BRIEF - If a line of the data below contains the string "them", count it, then state the total alone.

─── DATA IN THIS EXERCISE

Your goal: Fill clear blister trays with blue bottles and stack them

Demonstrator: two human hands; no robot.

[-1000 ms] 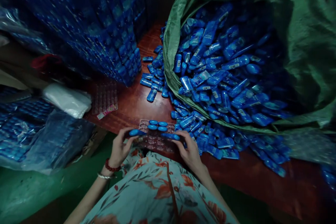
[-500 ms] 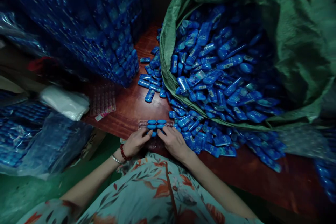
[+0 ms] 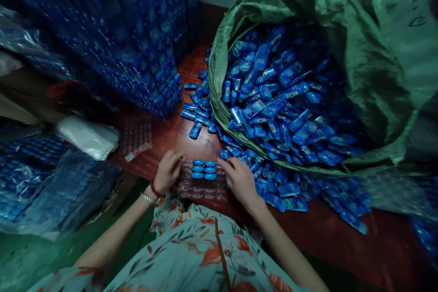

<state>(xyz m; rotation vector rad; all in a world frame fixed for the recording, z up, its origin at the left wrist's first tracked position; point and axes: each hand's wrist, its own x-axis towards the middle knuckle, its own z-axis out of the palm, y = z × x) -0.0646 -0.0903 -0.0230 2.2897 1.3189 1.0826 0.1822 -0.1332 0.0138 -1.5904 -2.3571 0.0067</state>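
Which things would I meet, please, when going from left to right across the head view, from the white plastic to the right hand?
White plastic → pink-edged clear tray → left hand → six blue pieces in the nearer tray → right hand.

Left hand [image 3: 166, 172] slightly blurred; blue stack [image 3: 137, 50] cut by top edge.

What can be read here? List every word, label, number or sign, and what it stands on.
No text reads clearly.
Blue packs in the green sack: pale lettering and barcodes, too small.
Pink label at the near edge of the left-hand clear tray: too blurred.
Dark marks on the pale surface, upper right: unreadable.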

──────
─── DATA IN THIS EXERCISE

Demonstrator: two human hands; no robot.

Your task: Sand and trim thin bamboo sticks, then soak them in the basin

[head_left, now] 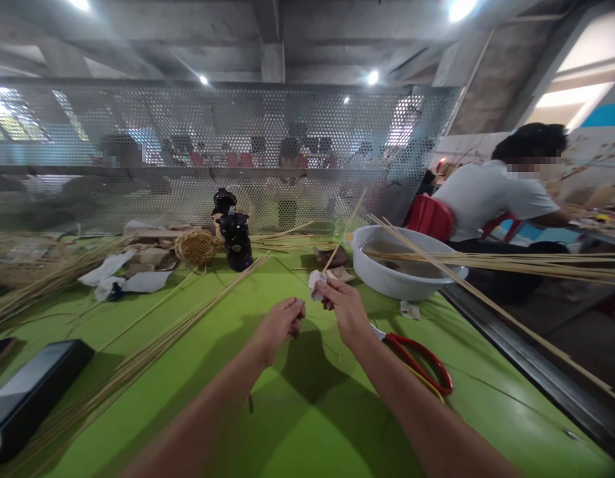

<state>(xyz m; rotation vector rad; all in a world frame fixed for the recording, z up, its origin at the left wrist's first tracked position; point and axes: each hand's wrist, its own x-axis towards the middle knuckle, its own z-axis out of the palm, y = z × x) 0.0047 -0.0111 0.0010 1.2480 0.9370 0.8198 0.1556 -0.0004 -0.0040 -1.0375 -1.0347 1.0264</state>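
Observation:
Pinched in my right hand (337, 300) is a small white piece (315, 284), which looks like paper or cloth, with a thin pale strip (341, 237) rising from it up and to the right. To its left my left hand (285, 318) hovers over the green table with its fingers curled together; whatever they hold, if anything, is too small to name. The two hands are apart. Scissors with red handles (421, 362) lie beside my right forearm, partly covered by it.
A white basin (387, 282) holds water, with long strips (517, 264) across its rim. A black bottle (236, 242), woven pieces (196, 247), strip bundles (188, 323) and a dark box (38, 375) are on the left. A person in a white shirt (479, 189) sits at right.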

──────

ANSWER BELOW - 2